WORK ORDER:
When the line containing "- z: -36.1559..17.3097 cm" is reached, include it and end there; set down verbatim every line before it, starting at the top of the records.

INPUT FOR THIS TASK:
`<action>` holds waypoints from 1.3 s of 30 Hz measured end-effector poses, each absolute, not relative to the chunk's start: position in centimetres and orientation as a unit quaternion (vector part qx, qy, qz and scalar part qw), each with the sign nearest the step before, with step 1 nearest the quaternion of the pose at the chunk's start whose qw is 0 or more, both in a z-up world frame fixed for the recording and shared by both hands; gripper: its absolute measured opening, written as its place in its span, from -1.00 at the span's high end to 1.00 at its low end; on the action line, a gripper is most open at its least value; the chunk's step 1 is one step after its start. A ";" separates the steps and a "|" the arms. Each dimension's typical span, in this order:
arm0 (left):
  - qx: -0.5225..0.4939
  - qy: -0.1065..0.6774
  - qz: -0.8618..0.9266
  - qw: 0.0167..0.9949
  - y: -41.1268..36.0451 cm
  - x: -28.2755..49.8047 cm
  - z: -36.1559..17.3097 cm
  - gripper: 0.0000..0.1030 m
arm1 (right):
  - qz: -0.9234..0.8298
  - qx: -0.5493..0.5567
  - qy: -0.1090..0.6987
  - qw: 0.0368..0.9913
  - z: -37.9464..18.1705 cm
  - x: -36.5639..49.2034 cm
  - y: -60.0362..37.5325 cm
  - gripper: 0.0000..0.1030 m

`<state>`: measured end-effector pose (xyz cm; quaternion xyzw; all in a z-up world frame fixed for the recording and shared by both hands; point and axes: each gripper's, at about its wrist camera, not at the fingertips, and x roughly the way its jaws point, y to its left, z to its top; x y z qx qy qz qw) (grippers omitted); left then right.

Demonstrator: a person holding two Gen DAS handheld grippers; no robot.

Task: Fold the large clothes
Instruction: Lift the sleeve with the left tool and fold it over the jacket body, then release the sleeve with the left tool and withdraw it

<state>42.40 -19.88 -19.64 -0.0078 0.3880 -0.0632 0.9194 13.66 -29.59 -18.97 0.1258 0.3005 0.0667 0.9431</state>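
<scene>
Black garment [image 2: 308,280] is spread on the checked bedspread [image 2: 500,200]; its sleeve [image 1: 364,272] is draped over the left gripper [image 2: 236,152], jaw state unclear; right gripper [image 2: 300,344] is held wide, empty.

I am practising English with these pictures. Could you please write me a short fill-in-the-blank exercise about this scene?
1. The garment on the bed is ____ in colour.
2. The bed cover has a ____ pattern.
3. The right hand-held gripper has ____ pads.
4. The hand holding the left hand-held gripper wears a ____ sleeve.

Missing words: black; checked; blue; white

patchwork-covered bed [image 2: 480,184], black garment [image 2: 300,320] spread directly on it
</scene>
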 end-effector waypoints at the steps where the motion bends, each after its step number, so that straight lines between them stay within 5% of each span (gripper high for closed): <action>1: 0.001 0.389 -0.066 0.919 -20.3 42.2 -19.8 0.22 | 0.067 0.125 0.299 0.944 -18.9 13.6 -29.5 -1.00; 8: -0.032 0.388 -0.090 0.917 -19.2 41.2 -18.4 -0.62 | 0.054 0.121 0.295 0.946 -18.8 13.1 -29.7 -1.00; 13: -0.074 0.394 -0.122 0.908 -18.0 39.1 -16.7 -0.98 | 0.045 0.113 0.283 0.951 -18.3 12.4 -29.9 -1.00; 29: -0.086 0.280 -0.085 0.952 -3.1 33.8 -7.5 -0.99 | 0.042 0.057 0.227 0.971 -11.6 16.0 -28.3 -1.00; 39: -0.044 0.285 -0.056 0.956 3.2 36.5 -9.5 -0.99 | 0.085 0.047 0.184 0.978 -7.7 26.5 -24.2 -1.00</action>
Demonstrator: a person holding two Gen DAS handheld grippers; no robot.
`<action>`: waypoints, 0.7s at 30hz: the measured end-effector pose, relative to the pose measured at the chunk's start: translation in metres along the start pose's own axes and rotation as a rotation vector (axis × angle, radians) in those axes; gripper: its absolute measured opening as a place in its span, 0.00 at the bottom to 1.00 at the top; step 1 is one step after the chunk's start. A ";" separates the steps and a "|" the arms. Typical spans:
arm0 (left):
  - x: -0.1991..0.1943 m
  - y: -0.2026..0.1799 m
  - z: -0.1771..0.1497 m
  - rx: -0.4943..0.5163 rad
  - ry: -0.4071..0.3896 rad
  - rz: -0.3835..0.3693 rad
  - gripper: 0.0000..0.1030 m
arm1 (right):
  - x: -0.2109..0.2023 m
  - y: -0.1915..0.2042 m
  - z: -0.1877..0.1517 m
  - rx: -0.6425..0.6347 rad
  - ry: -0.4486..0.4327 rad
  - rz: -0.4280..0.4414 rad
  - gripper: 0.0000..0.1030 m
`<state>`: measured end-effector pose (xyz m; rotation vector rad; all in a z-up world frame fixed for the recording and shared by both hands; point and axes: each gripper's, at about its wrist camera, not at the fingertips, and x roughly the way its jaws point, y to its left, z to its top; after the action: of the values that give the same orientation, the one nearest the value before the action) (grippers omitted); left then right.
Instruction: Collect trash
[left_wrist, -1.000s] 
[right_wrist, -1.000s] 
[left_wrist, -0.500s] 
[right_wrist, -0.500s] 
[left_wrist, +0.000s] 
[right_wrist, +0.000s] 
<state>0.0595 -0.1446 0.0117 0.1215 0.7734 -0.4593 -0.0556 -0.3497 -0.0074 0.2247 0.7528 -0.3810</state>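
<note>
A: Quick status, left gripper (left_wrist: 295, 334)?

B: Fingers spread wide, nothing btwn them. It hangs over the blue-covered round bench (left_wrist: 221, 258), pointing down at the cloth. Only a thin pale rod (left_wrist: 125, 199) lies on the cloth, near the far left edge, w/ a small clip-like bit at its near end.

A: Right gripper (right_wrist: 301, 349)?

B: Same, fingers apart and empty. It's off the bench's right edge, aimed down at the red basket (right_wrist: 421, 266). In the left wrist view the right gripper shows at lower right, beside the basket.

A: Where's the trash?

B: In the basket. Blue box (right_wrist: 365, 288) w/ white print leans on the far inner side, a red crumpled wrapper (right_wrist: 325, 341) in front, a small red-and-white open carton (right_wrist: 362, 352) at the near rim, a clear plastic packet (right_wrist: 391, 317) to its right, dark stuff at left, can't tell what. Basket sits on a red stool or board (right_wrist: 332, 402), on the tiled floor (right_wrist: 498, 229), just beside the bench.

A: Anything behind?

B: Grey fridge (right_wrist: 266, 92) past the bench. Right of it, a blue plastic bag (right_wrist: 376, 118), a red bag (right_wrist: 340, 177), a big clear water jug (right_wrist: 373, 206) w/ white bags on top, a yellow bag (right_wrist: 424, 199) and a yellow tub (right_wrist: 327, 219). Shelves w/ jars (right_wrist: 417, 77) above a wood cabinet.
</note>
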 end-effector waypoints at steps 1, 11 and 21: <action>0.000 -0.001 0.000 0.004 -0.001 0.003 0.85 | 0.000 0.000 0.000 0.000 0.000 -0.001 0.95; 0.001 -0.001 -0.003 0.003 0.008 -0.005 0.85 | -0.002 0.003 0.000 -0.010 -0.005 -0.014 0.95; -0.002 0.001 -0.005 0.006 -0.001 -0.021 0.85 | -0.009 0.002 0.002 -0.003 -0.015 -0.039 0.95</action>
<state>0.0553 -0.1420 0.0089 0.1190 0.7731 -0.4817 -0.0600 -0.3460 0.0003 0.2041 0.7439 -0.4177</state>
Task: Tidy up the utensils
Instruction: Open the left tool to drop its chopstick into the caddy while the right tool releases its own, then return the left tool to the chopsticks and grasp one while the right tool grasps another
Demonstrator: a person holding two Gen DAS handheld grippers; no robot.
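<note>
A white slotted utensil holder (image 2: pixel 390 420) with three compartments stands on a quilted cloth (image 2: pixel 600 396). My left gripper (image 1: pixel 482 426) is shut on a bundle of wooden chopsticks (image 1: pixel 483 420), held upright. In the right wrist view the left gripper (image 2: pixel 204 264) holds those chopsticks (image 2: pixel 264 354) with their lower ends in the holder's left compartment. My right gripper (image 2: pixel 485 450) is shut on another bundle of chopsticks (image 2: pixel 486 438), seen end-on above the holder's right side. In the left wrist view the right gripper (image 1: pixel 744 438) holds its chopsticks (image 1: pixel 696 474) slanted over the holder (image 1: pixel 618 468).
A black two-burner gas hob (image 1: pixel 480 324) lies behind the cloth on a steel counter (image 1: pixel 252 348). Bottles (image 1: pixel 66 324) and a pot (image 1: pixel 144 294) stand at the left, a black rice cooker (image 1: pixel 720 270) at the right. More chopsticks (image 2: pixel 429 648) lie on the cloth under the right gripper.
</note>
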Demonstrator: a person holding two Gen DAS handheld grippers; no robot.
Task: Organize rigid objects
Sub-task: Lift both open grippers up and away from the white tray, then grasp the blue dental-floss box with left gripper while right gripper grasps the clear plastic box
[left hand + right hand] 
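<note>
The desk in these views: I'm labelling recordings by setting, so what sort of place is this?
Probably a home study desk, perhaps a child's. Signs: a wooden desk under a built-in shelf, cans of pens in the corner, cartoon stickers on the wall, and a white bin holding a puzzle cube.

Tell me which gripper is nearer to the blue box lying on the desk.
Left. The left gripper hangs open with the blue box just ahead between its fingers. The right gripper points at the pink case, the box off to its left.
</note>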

EXERCISE RESULT:
`<action>` holds waypoints from 1.3 s of 30 Hz measured end-effector poses, each absolute, not relative to the chunk's start: position in centimetres and orientation as a unit quaternion (vector part qx, qy, qz and scalar part qw), each with the sign nearest the step before, with step 1 nearest the quaternion of the pose at the chunk's start whose qw is 0 or more, both in a z-up world frame fixed for the recording and shared by both hands; gripper: its absolute measured opening, written as its place in its span, from -1.00 at the span's high end to 1.00 at its low end; on the action line, a gripper is most open at its least value; the chunk's step 1 is one step after its start. A ";" separates the steps and a "|" the arms. Each dimension's typical span, in this order:
arm0 (left):
  - qx: -0.5225..0.4939
  - qy: -0.1065..0.6774
  - qz: -0.8618..0.9266
  - qw: 0.0167..0.9949
  - y: -41.1268..36.0451 cm
  - x: -28.2755..49.8047 cm
  - z: -36.1559..17.3097 cm

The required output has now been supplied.